» **What you have to do**
Print the records below exactly as they appear. Omit all pictures.

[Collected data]
____

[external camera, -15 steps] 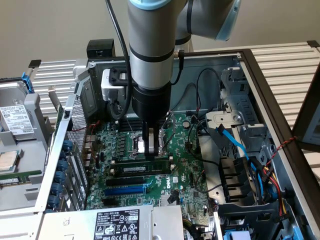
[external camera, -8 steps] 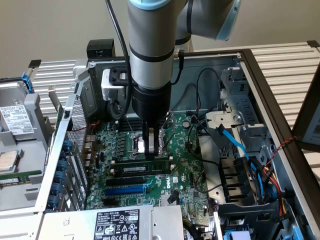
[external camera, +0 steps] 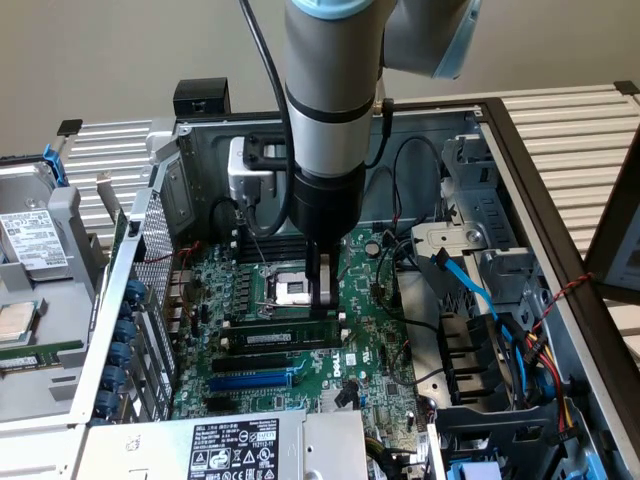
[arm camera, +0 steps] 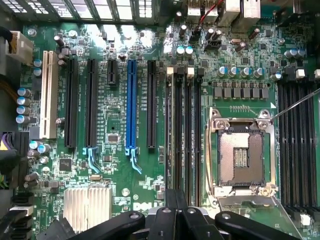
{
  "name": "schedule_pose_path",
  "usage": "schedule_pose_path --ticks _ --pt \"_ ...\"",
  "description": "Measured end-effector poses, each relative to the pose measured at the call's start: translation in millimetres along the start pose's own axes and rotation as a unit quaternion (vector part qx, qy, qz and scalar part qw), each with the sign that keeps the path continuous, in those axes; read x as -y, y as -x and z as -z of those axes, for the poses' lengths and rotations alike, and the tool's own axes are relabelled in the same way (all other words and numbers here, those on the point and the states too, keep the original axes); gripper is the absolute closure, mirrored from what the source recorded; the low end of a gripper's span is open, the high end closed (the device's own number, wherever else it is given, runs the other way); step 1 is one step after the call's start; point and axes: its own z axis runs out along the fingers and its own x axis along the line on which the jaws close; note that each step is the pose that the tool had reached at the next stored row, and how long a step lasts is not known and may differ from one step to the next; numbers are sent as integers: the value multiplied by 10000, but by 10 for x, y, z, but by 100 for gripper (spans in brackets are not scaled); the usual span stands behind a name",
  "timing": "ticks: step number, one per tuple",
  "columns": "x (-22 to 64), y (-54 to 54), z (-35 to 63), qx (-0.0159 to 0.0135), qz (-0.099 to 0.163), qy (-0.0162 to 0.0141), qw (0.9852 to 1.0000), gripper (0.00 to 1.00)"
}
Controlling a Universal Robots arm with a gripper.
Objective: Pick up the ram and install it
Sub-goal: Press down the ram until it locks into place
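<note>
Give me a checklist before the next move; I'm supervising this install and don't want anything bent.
1. Long, thin green ram stick with a white label stands on edge along the black slots of the large green motherboard: ok.
2. Gripper is lowered over the stick's end toward the exterior view's right: ok.
3. Gripper actually holds the stick: cannot tell.
4. Stick fully seated, end latches closed: cannot tell.
5. Blue cable lies away from the stick, toward the exterior view's right: ok.
</note>
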Motion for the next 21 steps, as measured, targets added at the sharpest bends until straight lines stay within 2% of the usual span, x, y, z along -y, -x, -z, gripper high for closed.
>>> schedule_pose_path --ticks 6,15,17,21 --pt "5 -5 -84 1 3 -49 10000 89" --pt "-6 -6 -110 7 7 -109 9999 89" --pt "-66 -7 -92 8 7 -111 9999 89" --pt "-248 -13 -56 5 7 -110 9999 89"
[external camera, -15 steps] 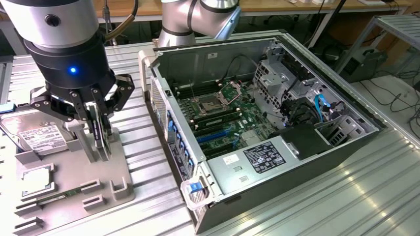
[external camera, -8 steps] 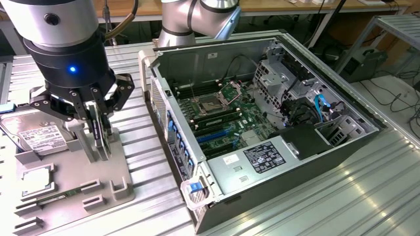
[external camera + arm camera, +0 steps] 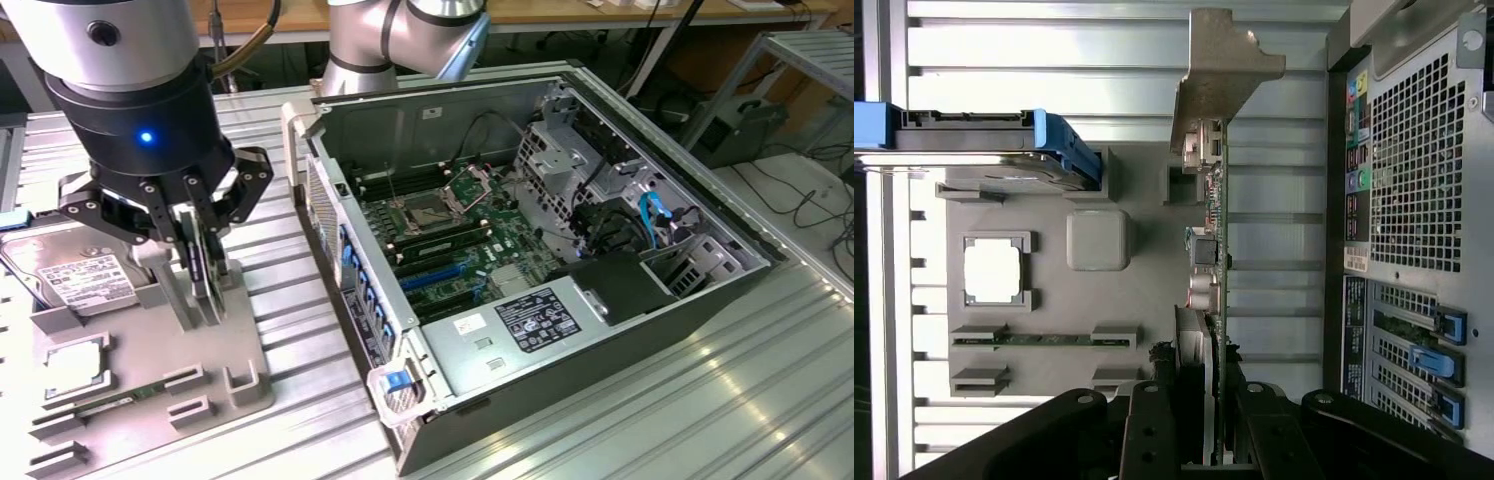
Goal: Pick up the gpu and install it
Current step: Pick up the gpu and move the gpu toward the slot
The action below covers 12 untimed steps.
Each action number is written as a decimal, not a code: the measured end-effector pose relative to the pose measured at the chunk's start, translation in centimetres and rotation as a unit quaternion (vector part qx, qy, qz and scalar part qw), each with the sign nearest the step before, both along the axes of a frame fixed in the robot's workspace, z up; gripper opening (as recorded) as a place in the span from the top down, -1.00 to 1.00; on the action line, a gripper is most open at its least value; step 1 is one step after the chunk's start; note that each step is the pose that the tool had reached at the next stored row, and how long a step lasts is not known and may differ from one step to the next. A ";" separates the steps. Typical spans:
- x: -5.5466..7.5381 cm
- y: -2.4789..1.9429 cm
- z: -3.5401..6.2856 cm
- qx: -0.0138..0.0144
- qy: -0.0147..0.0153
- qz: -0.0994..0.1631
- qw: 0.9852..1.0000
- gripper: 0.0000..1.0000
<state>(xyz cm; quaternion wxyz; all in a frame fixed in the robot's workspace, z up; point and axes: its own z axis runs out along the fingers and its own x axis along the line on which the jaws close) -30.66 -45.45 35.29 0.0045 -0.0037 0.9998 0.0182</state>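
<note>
On the grey tray (image 3: 140, 345), the gpu (image 3: 1214, 200) stands between the jaws, seemingly gripped.

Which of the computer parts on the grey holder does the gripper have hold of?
The gpu, the thin card with the silver bracket, upright between the fingers of the gripper. The hard drive, processor and memory stick sit apart, untouched.
</note>
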 end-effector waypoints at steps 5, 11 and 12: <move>0.0 0.00 0.20 0.000 0.000 0.000 1.000 0.44; 0.0 0.00 0.53 0.000 0.000 0.000 1.000 0.44; 0.0 0.00 0.63 0.000 0.000 0.000 1.000 0.44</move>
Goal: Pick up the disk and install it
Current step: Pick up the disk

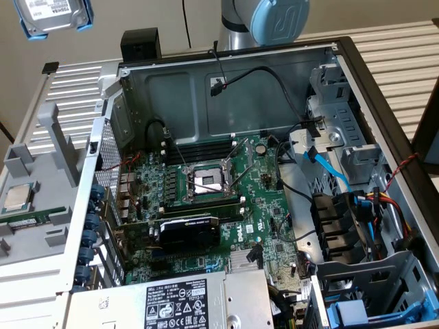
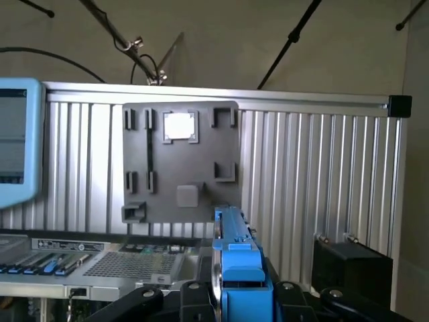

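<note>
Over the ribbed metal tabletop (image 1: 398,48), the disk (image 2: 238,258) edge-on within the hand (image 2: 239,302), clamped tight by its flat sides.

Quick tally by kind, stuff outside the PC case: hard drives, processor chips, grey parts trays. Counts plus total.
hard drive in blue carrier: 1
processor chip: 1
grey parts tray: 1
Total: 3

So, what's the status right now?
Gripper shut on the disk. Disk aloft, outside the computer case. Cables strung inside the case.
</note>
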`<state>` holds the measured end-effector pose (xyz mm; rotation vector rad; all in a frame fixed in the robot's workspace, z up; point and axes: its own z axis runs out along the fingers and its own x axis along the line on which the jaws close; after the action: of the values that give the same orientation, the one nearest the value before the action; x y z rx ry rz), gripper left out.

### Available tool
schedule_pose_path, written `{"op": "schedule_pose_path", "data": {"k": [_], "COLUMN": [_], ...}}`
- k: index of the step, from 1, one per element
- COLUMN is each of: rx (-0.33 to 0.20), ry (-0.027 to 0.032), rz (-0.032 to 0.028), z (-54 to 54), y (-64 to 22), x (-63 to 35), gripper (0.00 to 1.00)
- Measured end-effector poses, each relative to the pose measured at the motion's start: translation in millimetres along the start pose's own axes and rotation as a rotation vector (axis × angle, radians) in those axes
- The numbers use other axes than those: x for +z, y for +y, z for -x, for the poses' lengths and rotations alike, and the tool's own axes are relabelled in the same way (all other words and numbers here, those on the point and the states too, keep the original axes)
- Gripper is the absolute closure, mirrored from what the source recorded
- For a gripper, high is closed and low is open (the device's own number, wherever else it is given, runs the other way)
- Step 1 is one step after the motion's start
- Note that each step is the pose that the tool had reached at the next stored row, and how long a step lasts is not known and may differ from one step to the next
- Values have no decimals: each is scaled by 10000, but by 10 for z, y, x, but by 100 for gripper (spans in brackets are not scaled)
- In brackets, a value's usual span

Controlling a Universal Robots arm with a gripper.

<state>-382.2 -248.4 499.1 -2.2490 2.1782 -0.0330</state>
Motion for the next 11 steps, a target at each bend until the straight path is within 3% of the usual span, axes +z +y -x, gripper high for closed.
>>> {"op": "schedule_pose_path", "data": {"k": [11], "rx": [-2], "ry": [-2], "rz": [89], "z": [-265], "y": [-344], "x": [-119], "gripper": [63]}}
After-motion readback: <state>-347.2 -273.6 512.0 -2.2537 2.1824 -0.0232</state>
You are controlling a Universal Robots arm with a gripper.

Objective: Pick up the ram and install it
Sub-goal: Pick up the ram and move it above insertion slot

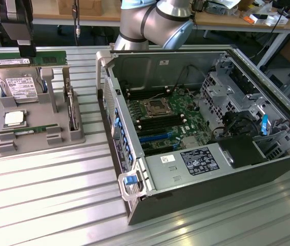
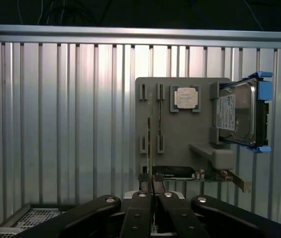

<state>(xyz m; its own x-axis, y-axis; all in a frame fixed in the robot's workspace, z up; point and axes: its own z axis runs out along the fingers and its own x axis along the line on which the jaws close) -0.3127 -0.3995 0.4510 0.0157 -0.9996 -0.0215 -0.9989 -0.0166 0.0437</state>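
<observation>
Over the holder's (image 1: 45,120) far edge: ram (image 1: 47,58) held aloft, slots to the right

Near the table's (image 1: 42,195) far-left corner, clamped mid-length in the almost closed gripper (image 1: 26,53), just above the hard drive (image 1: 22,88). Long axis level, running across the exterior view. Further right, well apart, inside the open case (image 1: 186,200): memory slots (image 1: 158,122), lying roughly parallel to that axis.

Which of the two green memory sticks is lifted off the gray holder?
The ram clamped in the end effector; the other stick lies flat on the holder.
</observation>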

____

» **Response**
[external camera, -15 steps] 
[external camera, -8 steps] 
[external camera, +0 steps] 
[arm camera, +0 steps] 
{
  "name": "schedule_pose_path",
  "usage": "schedule_pose_path --ticks _ --pt \"_ ...\"",
  "description": "Measured end-effector poses, each relative to the pose measured at the call's start: translation in millimetres along the start pose's own axes and rotation as a unit quaternion (vector part qx, qy, qz and scalar part qw), each with the sign that keeps the path continuous, in those axes; read x as -y, y as -x and z as -z of those axes, for the poses' lengths and rotations alike, and the tool's own axes are relabelled in the same way (all other words and numbers here, those on the point and the states too, keep the original axes); gripper is the absolute closure, mirrored from what the source recorded; the low end of a gripper's span is open, the high end closed (the device's own number, wherever else it is given, runs the other way); step 1 is one step after the call's start; point and axes: its own z axis runs out along the fingers and its own x axis along the line on which the jaws close; note that each step is the pose that the tool had reached at the next stored row, and how long a step lasts is not known and may differ from one step to the next; numbers are sent as integers: the value multiplied by 10000, but by 10 for x, y, z, but by 100 for gripper (spans in brackets are not scaled); the usual span stands behind a name",
  "timing": "ticks: step number, one per tuple",
  "columns": "x (-22 to 64), y (-54 to 54), z (-35 to 63), qx (-0.0159 to 0.0135), qz (-0.099 to 0.163), qy (-0.0162 to 0.0141), qw (0.9852 to 1.0000), gripper (0.00 to 1.00)"
}
Controlling a Universal Robots arm with a gripper.
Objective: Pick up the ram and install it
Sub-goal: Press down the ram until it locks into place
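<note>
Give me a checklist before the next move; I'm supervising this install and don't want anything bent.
1. Long, thin green ram stick with a white label stands on edge along the black slots of the large green motherboard: ok.
2. Gripper is lowered over the stick's end toward the exterior view's right: ok.
3. Gripper actually holds the stick: cannot tell.
4. Stick fully seated, end latches closed: cannot tell.
5. Blue cable lies away from the stick, toward the exterior view's right: ok.
</note>
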Motion for the next 21 steps, as measured, targets added at the sharpest bends until straight lines stay within 2% of the usual span, x, y, z along -y, -x, -z, gripper high for closed.
>>> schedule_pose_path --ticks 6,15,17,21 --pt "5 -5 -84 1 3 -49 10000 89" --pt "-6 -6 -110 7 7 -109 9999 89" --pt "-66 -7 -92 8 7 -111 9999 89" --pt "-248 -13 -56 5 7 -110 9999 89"
[external camera, -15 steps] 
[external camera, -8 steps] 
[external camera + arm camera, +0 steps] 
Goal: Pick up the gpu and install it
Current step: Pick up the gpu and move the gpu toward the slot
The action below covers 12 untimed steps.
Each action number is written as a decimal, not a code: the measured end-effector pose relative to the pose measured at the chunk's start, translation in centimetres and rotation as a unit quaternion (vector part qx, qy, qz and scalar part qw), each with the sign nearest the step before, both along the axes of a frame fixed in the robot's workspace, z up; gripper opening (as recorded) as a place in the span from the top down, -1.00 to 1.00; on the action line, a gripper is most open at its least value; step 1 is one step after the chunk's start; note that each step is the pose that the tool had reached at the next stored row, and how long a step lasts is not known and may differ from one step to the next. A ";" separates the steps. Typical spans:
- x: -5.5466..7.5381 cm
- y: -2.4789..1.9429 cm
- z: -3.5401..6.2856 cm
- qx: -0.0138..0.0144
- qy: -0.0147..0.0153
- qz: -0.0994..0.1631
- qw: 0.9852..1.0000
- gripper: 0.0000..1.0000
<state>(xyz cm; quaternion wxyz; all in a frame fixed in the robot's workspace, z up; point and axes: its own z axis runs out along the fingers and its own x axis along the line on which the jaws close) -30.66 -45.45 35.29 0.0045 -0.0037 0.9998 0.0182</state>
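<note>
On the grey tray (image 3: 140, 345), the gpu (image 3: 1214, 200) stands between the jaws, seemingly gripped.

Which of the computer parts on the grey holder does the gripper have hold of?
The gpu, the thin card with the silver bracket, upright between the fingers of the gripper. The hard drive, processor and memory stick sit apart, untouched.
</note>
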 end-effector waypoints at steps 5, 11 and 12: <move>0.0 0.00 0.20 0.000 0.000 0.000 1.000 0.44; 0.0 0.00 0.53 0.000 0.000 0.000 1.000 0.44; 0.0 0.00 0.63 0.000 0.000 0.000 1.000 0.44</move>
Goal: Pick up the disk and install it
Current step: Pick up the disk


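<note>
Over the ribbed metal tabletop (image 1: 398,48), the disk (image 2: 238,258) edge-on within the hand (image 2: 239,302), clamped tight by its flat sides.

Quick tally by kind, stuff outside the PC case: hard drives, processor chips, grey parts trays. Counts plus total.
hard drive in blue carrier: 1
processor chip: 1
grey parts tray: 1
Total: 3

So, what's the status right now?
Gripper shut on the disk. Disk aloft, outside the computer case. Cables strung inside the case.
</note>
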`<state>` holds the measured end-effector pose (xyz mm; rotation vector rad; all in a frame fixed in the robot's workspace, z up; point and axes: its own z axis runs out along the fingers and its own x axis along the line on which the jaws close; after the action: of the values that give the same orientation, the one nearest the value before the action; x y z rx ry rz), gripper left out.

### Available tool
schedule_pose_path, written `{"op": "schedule_pose_path", "data": {"k": [_], "COLUMN": [_], ...}}`
- k: index of the step, from 1, one per element
- COLUMN is each of: rx (-0.33 to 0.20), ry (-0.027 to 0.032), rz (-0.032 to 0.028), z (-54 to 54), y (-64 to 22), x (-63 to 35), gripper (0.00 to 1.00)
- Measured end-effector poses, each relative to the pose measured at the motion's start: translation in millimetres along the start pose's own axes and rotation as a rotation vector (axis × angle, radians) in those axes
- The numbers use other axes than those: x for +z, y for +y, z for -x, for the poses' lengths and rotations alike, and the tool's own axes are relabelled in the same way (all other words and numbers here, those on the point and the states too, keep the original axes)
- Gripper is the absolute closure, mirrored from what the source recorded
- For a gripper, high is closed and low is open (the device's own number, wherever else it is given, runs the other way)
- Step 1 is one step after the motion's start
- Note that each step is the pose that the tool had reached at the next stored row, and how long a step lasts is not known and may differ from one step to the next
- Values have no decimals: each is scaled by 10000, but by 10 for z, y, x, but by 100 for gripper (spans in brackets are not scaled)
- In brackets, a value's usual span

Controlling a Universal Robots arm with a gripper.

<state>-382.2 -248.4 499.1 -2.2490 2.1782 -0.0330</state>
Motion for the next 11 steps, a target at each bend until the straight path is within 3% of the usual span, axes +z +y -x, gripper high for closed.
>>> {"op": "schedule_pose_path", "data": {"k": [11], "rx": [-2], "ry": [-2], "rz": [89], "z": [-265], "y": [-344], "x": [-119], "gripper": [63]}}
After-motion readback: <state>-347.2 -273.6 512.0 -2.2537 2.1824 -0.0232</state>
You are controlling a Universal Robots arm with a gripper.

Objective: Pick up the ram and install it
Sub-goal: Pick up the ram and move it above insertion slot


<state>(xyz m; its own x-axis, y-axis; all in a frame fixed in the robot's workspace, z up; point and axes: its own z axis runs out along the fingers and its own x axis along the line on which the jaws close) -0.3127 -0.3995 0.4510 0.0157 -0.9996 -0.0215 -0.9989 -0.0166 0.0437</state>
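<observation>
Over the holder's (image 1: 45,120) far edge: ram (image 1: 47,58) held aloft, slots to the right

Near the table's (image 1: 42,195) far-left corner, clamped mid-length in the almost closed gripper (image 1: 26,53), just above the hard drive (image 1: 22,88). Long axis level, running across the exterior view. Further right, well apart, inside the open case (image 1: 186,200): memory slots (image 1: 158,122), lying roughly parallel to that axis.

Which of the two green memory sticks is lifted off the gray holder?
The ram clamped in the end effector; the other stick lies flat on the holder.
</observation>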

This exercise has been worked through to completion.